Iran and North Korea are singled out in the report for violating “non-proliferation obligations” and defying the United Nations Security Council in their pursuit of nuclear weapons and missile systems to deliver nuclear payloads.

Gates said the review contains a “very strong message” to Iran and North Korea should they launch an attack against the U.S. or its allies, and that “all options are on the table” for a U.S. response.

Issuing a Warning

A warning is also included to “proliferating states” that any attack on the U.S. or its allies will be defeated and any state’s use of nuclear weapons would be met with a response that is “effective and overwhelming.”

The report cites concerns about China’s stance on nuclear weapons even though the Chinese arsenal is much smaller than that of the U.S. and Russia.

“The lack of transparency surrounding its nuclear programs — their pace and scope, as well as the strategy and doctrine that guides them — raises questions about China’s future strategic intentions,” the review says.

Obama has called for the abolition of nuclear weapons.
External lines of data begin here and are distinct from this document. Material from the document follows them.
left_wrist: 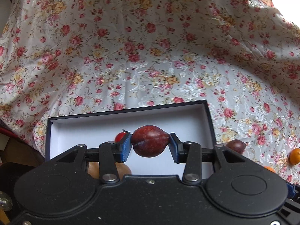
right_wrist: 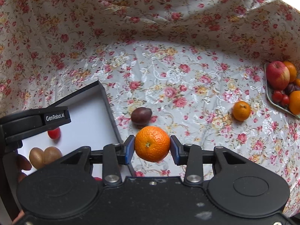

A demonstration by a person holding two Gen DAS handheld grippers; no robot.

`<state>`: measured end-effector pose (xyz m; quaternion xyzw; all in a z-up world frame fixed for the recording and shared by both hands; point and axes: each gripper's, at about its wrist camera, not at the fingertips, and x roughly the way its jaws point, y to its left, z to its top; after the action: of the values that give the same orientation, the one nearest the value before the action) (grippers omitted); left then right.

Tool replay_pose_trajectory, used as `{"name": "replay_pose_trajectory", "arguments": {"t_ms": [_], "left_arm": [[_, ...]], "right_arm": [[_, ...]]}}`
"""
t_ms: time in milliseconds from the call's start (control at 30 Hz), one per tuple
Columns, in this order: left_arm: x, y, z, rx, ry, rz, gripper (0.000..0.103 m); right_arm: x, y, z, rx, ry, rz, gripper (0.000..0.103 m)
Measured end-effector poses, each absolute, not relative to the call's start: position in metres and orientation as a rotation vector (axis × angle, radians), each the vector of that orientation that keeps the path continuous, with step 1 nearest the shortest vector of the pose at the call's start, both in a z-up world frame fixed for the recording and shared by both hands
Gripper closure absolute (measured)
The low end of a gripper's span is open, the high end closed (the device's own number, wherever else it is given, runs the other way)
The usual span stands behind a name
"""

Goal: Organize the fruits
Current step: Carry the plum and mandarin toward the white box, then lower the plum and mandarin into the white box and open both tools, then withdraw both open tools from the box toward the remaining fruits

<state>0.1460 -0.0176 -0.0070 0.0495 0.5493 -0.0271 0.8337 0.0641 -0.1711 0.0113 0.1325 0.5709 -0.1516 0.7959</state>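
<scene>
My left gripper (left_wrist: 150, 143) is shut on a dark red plum (left_wrist: 150, 141) and holds it above the open dark box with a white inside (left_wrist: 75, 129). A red cherry tomato (left_wrist: 120, 136) lies in the box. My right gripper (right_wrist: 152, 147) is shut on an orange tangerine (right_wrist: 152, 143) just right of the box (right_wrist: 109, 108). In the right wrist view the box holds a cherry tomato (right_wrist: 54, 133) and two kiwis (right_wrist: 45, 156). The left gripper's body (right_wrist: 35, 121) hangs over the box.
A second plum (right_wrist: 141, 115) and another tangerine (right_wrist: 241, 111) lie on the floral cloth (right_wrist: 187, 86). A tray (right_wrist: 270, 93) at the far right holds an apple (right_wrist: 277, 75), oranges, tomatoes and plums. The cloth rises in folds behind.
</scene>
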Motion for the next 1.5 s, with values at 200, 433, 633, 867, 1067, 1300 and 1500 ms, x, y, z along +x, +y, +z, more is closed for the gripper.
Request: {"name": "replay_pose_trajectory", "arguments": {"t_ms": [200,433,633,867,1067,1300,1500], "left_arm": [[0.159,0.020,-0.016,0.077,1.192,0.011,0.052],[0.163,0.041,-0.021,0.056,1.205,0.037,0.052],[0.165,0.045,-0.022,0.059,1.211,0.036,0.052],[0.165,0.044,-0.022,0.057,1.220,0.035,0.049],[0.161,0.035,-0.020,0.083,1.211,0.012,0.049],[0.158,0.023,-0.018,0.098,1.207,-0.012,0.049],[0.152,0.005,-0.015,0.135,1.201,-0.055,0.049]], "right_arm": [[0.089,-0.130,0.002,0.266,1.234,-0.260,0.062],[0.101,-0.091,-0.005,0.187,1.226,-0.222,0.062],[0.104,-0.084,-0.008,0.183,1.234,-0.192,0.061],[0.102,-0.082,0.000,0.164,1.191,-0.175,0.062],[0.103,-0.089,-0.003,0.182,1.215,-0.193,0.062],[0.100,-0.108,-0.002,0.216,1.217,-0.234,0.062],[0.096,-0.125,-0.001,0.229,1.224,-0.267,0.062]]}}
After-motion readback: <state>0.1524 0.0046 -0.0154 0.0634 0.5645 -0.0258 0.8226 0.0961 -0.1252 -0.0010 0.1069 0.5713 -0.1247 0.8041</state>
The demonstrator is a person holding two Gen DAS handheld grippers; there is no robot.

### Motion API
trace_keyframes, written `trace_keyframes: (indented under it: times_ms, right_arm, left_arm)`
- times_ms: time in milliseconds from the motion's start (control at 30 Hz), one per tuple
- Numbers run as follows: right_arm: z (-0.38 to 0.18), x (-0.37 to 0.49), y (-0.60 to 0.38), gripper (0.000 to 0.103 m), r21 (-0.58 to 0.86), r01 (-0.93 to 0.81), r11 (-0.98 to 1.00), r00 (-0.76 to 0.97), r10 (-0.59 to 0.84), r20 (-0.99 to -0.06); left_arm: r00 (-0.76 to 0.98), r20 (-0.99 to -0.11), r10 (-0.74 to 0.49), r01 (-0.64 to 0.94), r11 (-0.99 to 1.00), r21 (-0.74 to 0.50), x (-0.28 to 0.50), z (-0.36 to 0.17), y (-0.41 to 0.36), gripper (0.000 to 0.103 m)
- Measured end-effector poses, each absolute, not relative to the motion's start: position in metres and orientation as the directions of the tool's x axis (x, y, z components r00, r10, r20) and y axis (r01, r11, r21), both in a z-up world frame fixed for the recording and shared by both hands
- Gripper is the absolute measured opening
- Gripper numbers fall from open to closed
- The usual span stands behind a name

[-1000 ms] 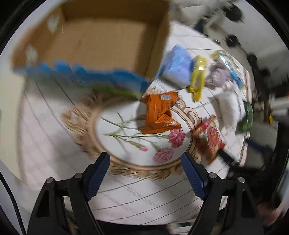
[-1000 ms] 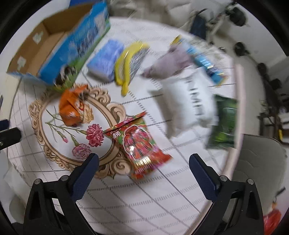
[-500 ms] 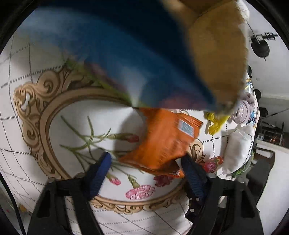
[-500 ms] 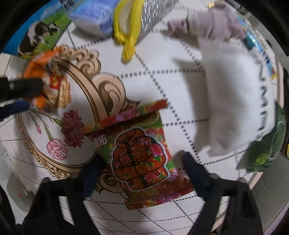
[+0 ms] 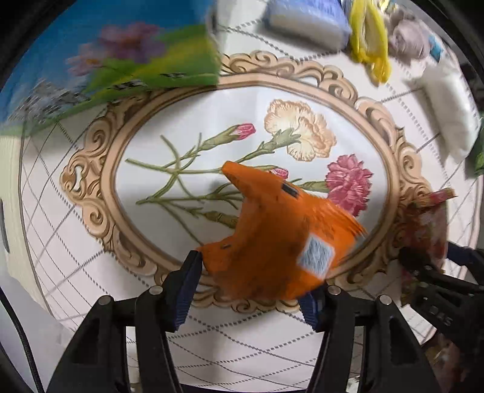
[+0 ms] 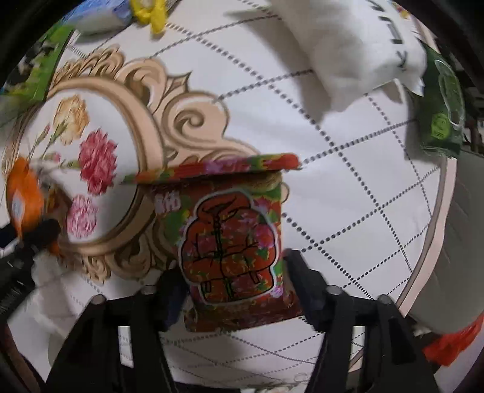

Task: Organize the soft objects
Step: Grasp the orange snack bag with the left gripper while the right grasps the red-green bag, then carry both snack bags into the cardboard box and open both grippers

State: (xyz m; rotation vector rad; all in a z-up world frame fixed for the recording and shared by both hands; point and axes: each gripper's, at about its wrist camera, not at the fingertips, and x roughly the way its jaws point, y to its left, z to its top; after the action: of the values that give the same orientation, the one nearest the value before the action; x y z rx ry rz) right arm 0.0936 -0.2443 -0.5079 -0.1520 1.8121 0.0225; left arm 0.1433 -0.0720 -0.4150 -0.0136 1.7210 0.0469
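My left gripper (image 5: 251, 287) is shut on an orange snack packet (image 5: 278, 235) and holds it over the flower print of the white tablecloth (image 5: 90, 248). My right gripper (image 6: 233, 290) is shut on a red flowered snack bag (image 6: 230, 241). The orange packet also shows in the right wrist view (image 6: 24, 199) at the far left. The right gripper with its red bag shows in the left wrist view (image 5: 426, 235) at the right edge.
A blue and green cardboard box (image 5: 115, 57) stands at the back left. A blue packet (image 5: 308, 15), a yellow bag (image 5: 369, 45), a grey cloth (image 5: 408, 39), a white pillow (image 6: 354, 45) and a green packet (image 6: 444, 105) lie along the far and right side.
Both grippers came down over their packets and closed on them. The orange packet is off its old spot below the box. The red bag now sits between the right fingers.
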Motion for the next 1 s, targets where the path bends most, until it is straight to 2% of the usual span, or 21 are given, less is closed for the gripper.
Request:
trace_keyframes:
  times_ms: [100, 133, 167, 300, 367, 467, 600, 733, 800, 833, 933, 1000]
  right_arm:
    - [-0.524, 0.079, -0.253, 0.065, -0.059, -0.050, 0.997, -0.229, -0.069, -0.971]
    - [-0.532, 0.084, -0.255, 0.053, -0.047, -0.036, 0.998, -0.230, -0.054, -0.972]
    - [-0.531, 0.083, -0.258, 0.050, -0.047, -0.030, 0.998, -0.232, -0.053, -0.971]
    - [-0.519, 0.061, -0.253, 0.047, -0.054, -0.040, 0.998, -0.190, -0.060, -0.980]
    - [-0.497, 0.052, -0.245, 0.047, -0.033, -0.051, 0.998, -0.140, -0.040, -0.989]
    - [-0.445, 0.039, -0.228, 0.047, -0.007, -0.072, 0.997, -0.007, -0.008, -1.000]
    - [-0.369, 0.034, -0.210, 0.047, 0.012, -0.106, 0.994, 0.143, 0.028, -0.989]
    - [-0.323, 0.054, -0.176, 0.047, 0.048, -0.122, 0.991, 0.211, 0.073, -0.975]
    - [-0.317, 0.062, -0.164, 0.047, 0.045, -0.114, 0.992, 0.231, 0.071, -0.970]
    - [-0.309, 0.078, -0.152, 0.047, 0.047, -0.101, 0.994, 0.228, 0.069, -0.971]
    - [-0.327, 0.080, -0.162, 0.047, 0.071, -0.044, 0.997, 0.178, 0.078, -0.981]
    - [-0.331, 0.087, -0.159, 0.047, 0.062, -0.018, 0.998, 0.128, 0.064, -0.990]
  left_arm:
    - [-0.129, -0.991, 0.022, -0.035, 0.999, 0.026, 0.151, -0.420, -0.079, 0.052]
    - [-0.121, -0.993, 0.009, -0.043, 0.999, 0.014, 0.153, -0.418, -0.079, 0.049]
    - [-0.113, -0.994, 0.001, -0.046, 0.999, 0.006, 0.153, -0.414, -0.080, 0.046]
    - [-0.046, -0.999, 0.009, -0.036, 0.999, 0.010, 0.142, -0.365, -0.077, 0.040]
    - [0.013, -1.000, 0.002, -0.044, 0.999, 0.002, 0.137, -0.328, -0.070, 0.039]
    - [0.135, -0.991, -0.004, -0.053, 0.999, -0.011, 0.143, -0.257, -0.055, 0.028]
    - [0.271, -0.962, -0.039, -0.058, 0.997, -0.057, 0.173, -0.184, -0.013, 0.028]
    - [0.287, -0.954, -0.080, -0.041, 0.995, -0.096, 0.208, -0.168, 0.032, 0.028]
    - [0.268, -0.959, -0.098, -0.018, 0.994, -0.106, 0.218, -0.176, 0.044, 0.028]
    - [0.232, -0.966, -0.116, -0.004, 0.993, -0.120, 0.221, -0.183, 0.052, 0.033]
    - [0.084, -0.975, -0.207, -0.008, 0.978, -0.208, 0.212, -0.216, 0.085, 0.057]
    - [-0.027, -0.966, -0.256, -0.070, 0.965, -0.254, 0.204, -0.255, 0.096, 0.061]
The review provides the policy and the strategic framework to further that goal for the next 10 years.

“Finally, America’s nuclear policy reflects post-Cold War reality,” Senate Foreign Relations Committee Chairman John Kerry, a Massachusetts Democrat, said in a statement. “The president is strengthening our national security to meet today’s most pressing threats, not Cold-War phantoms.”

Treaty With Russia

A new U.S. treaty with Russia that calls for cutting the two countries’ nuclear arsenals by almost a third will be signed by Obama and Russian President Dmitry Medvedev in Prague on April 8. Under the accord, the warheads allowed to each side would be cut to 1,550 from the 2,200 permitted under a treaty that expired in December.
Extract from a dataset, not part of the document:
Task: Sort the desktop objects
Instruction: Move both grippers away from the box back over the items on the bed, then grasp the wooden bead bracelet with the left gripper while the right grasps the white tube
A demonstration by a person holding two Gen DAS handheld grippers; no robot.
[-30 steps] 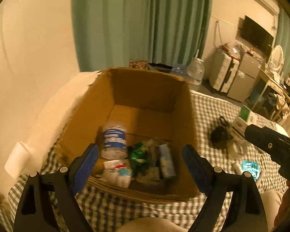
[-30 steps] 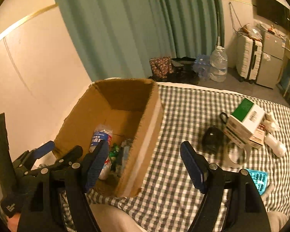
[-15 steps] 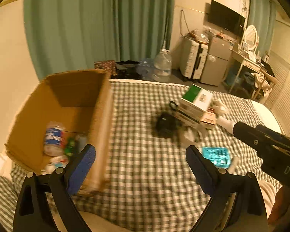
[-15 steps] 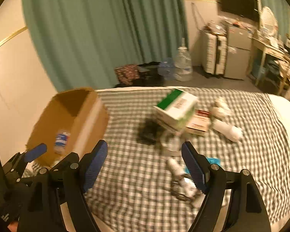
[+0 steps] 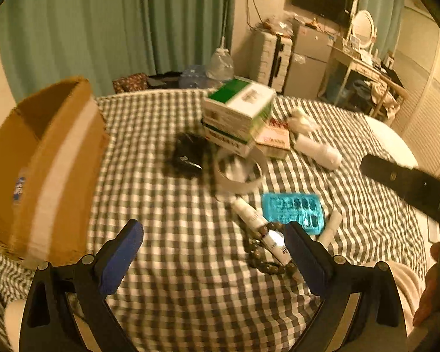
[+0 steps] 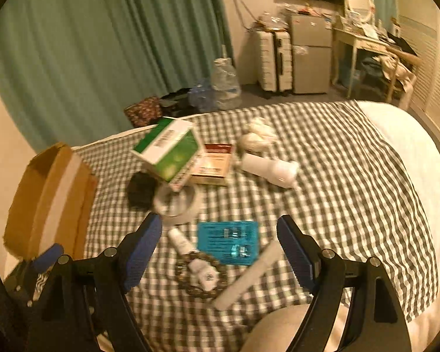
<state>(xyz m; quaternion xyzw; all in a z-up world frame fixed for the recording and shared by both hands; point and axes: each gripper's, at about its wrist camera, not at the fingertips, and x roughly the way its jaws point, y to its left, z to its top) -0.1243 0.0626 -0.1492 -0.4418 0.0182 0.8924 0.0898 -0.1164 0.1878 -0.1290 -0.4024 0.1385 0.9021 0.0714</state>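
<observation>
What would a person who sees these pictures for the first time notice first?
Probably the green and white box, which sits tilted on a pile in the middle of the checked cloth. Next, the bright blue packet nearer the camera, with a bead bracelet beside it. The open cardboard box stands at the left edge of the cloth.
</observation>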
The review says the administration will pursue discussions with Russia on further reductions that could be “broader in scope” than those included in the most recent treaty.

In an April 5, 2009, speech, Obama told a crowd in Prague that the U.S. has a “moral responsibility” to lead an effort to rid the world of nuclear weapons, and Vice President Joe Biden outlined some of the new policies in a Feb. 18 speech where he said the administration was planning to lessen U.S. reliance on nuclear weapons.

“We’ve long relied on nuclear weapons to deter potential adversaries,” Biden said in the speech. “But now, as our technology improves, we’re developing non-nuclear ways to accomplish the same objectives.”

No New Nuclear Weapons

The new nuclear policy would seek to isolate countries that aren’t in compliance with non-proliferation obligations, an administration official who briefed reporters said. In the policy review, Obama rejects the development of new nuclear weapons while increasing efforts to modernize the current arsenal.

The review endorses keeping in place — albeit in smaller numbers — the U.S. nuclear triad of submarine-launched D-5 Trident missiles, land-based missiles and heavy bombers.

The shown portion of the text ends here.